Thinking back to his first albums, he realized he’d lived his life in reverse, starting out as a cautious old man before entering a radical middle age.  By the time he was physically old, he figured, he might regain the innocence and intuitiveness of childhood.  “I hatched out of this egg I was living in,” he said, lokking back on this time.  “I’d nailed one foot to the floor and kept going in circles, making the same record.”

Those who love Waits’ seventies albums as much as I do will take issue with this statement, yet the fact remains that up to this point Waits had borrowed a bunch of styles and mannerisms…and jumbled together his voice and style.  However great the songs were, to his ears they were derivative, unoriginal….

The new Waits [sic] music, which began taking shape in 1982, was fashioned out of diverse and disparate ingredients.  Written substantially in a feverish two-week spurt on a second visit to Ireland, the tracks that came to make up Swordfishtrombones followed a rough narrative trajectory.

All of this (and in fact, that entire chapter of the book) strikes me as incredibly revealing.  While it is easy to see and acknowledge that he moved in another direction, that the influences mentioned above did cause him to rethink the sort of music he was making, and that the albums produced do, in fact, break new and interesting ground, it just seems so obvious that, for all their newness and originality, that this new direction has become as much of a endless loop as the one he was trying to escape.  Isn’t the foot still nailed to the floor, even if it is a different room?  Far from “throwing the baby out with the bathwater”, as suggested above, hadn’t he just lifted the baby into a new bath, albeit one with a lot of extra plumbing?

And in fact, when you look at the lyrics it isn’t even so clear that he moved on that much.  Lyrically, Waits is still lost in the low-end bohemia that characterised his earlier work, the world of down-and-out bums and circus freaks and the rest of the cast.

Anyway…

This album is a beautifully produced collection of later-era Waits songs as well as an entire “bonus compendium entitled Tom Tales, which is a selection of the comic bromides, strange musings and unusual facts that Tom traditionally shares with his audience during the piano set.”

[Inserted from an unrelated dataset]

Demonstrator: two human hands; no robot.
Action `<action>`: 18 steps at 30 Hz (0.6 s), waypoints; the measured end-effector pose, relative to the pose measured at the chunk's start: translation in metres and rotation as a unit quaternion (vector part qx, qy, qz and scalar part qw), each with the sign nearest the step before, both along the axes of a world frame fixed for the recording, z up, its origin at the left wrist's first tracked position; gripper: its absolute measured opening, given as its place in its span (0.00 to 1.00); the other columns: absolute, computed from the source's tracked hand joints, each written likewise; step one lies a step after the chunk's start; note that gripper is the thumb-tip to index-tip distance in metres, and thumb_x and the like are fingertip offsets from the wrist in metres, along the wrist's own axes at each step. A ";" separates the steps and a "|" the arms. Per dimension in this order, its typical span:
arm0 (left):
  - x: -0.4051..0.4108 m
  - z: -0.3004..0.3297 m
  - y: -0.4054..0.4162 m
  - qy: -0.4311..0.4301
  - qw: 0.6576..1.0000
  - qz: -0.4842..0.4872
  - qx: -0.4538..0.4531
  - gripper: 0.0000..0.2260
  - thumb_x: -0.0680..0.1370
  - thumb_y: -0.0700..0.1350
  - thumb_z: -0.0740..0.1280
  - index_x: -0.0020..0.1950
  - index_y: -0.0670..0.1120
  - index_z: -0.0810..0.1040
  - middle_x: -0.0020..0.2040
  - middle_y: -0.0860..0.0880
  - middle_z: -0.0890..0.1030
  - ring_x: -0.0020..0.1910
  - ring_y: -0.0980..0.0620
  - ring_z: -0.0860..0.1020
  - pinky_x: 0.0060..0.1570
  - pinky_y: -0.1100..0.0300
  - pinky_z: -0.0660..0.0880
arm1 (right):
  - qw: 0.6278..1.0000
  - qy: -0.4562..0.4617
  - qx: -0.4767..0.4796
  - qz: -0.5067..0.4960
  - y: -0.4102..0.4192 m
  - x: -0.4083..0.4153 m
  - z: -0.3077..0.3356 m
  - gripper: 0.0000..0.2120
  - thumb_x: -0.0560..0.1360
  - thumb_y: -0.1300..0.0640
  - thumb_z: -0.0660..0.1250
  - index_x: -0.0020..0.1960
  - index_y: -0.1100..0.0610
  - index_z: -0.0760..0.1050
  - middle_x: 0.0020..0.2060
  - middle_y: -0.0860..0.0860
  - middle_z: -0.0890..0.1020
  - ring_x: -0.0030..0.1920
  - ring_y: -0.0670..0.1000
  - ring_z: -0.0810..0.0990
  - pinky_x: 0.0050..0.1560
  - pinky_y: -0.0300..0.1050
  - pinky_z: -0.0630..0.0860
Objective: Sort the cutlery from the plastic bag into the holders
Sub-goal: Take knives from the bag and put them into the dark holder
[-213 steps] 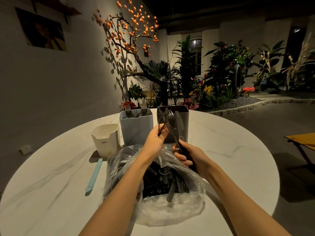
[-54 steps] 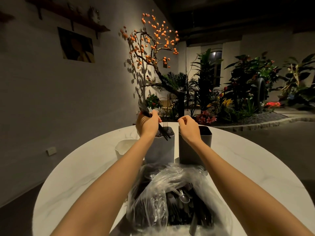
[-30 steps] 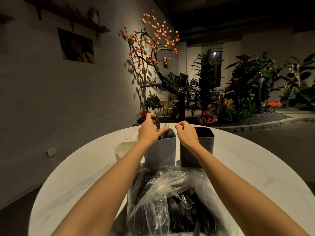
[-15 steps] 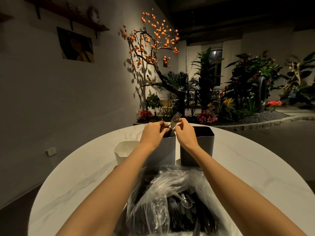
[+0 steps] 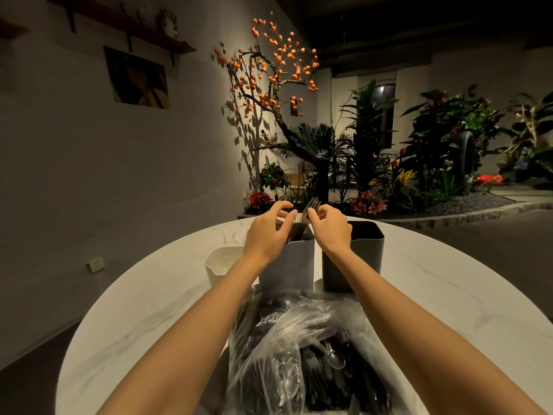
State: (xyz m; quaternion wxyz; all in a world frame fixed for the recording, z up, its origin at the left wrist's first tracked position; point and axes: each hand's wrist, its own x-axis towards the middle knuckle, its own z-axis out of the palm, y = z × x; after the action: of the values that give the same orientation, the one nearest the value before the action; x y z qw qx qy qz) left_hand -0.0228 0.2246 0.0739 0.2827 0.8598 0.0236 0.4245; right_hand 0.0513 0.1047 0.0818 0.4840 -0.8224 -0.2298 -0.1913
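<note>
A light grey holder [image 5: 288,265] stands at the far side of the table with forks in it. Beside it on the right is a dark grey holder [image 5: 369,256]. My left hand [image 5: 267,232] hovers over the light holder's rim, fingers spread and loosely bent, holding nothing. My right hand [image 5: 330,227] pinches a fork [image 5: 310,208] that stands tines up in the light holder. The clear plastic bag [image 5: 287,339] lies near me, full of dark cutlery [image 5: 329,375], with a clear spoon [image 5: 333,359] on top.
A white cup [image 5: 221,262] sits left of the light holder. The round white marble table [image 5: 143,319] ends close behind the holders. Beyond it are a wall, an orange-fruited tree and plants.
My left hand has let go over the light holder and spread its fingers. My right hand stays at the upright fork. Earlier, both hands carried cutlery from the bag to the holders.
</note>
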 end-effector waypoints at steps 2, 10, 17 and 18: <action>0.003 -0.002 0.003 0.026 0.999 0.020 0.005 0.12 0.83 0.50 0.58 0.59 0.48 0.78 0.50 0.48 0.83 0.48 0.50 0.81 0.47 0.52 0.80 | 0.997 0.021 -0.072 -0.020 0.000 0.004 -0.004 0.16 0.79 0.46 0.61 0.42 0.56 0.77 0.41 0.51 0.79 0.54 0.56 0.76 0.56 0.51 0.66; 0.008 -0.003 0.008 0.148 0.968 0.177 0.096 0.19 0.84 0.51 0.52 0.45 0.48 0.80 0.47 0.47 0.82 0.49 0.45 0.77 0.47 0.53 0.70 | 0.989 -0.055 -0.138 -0.012 0.002 -0.003 -0.010 0.20 0.78 0.53 0.64 0.68 0.55 0.68 0.66 0.53 0.71 0.66 0.56 0.68 0.64 0.53 0.65; 0.008 -0.002 0.018 0.263 0.919 0.283 0.083 0.19 0.84 0.51 0.48 0.63 0.46 0.75 0.65 0.43 0.74 0.64 0.43 0.69 0.63 0.46 0.63 | 0.951 -0.054 -0.303 0.039 -0.003 0.001 -0.016 0.18 0.81 0.54 0.49 0.37 0.53 0.72 0.42 0.52 0.78 0.58 0.54 0.73 0.70 0.57 0.54; 0.008 -0.003 0.019 0.264 0.922 0.279 0.059 0.20 0.84 0.52 0.48 0.66 0.46 0.73 0.66 0.42 0.73 0.66 0.42 0.68 0.64 0.46 0.62 | 0.951 -0.054 -0.300 0.046 -0.003 0.002 -0.016 0.18 0.81 0.54 0.49 0.38 0.53 0.72 0.43 0.52 0.78 0.59 0.54 0.73 0.71 0.58 0.53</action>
State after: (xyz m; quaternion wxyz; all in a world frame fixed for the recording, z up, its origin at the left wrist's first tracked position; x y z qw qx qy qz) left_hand -0.0150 0.2436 0.0710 0.0854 0.9142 0.3113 0.2449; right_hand 0.0534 0.1016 0.0659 0.2097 -0.9067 -0.3400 -0.1352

So is the Emperor naked?  Do I want to call bullshit on the whole production?  Sort of, but a few things stop me.  First up, the songs are seriously good.  As in, well-crafted, meaningful, clever and even catchy.  There is nothing bullshitty about them.  But they are also relentless.  They pound away at you and make demands that I don’t think they really need to make.  The first three songs blast out and it is like being caught in a car accident.  As another reviewer noted, one who was much more in love with the album than I am:

The music is ragged as Hell, puncturing to the ears and synapses, and is definitely not for the weak kneed. Waits rips the melodies to shreds, upends the percussion and generally slurs, yelps and howls like William S. Burroughs heading into a bad night of the DTs

Some people are into that, and this reviewer goes on to note that, “… given all of that, the music is inexplicably beautiful, uplifting and life affirming as inside of every song, like an old fakir lying on a bed of nails, Waits gathers flowers from the garbage to create silk purses from sow’s ears.”

That’s the bit I’m not so sure I agree with any more.  Or rather, I agree that the songs are very often special, but I think I’m really over the “slurs, yelps, and howls” and kinda just wish he would sing.  This is a feeling that is utterly reinforced when we get past those first three tracks and get to track four, the sublime, ‘Fannin Street’.  I can’t help but wish that he reigned himself in a bit more often.

So look, I know that for many Waits can do no wrong and such people are welcome to ignore all my misgivings.  For the rest of you, however, those who might be considering getting this album as maybe a way of catching up with an artist you haven’t thought about for a while, then I reckon you should know what you are getting into.

As I say, beautifully produced, some stunning songs, and the band is stupendous.  I just don’t think I want to listen to it.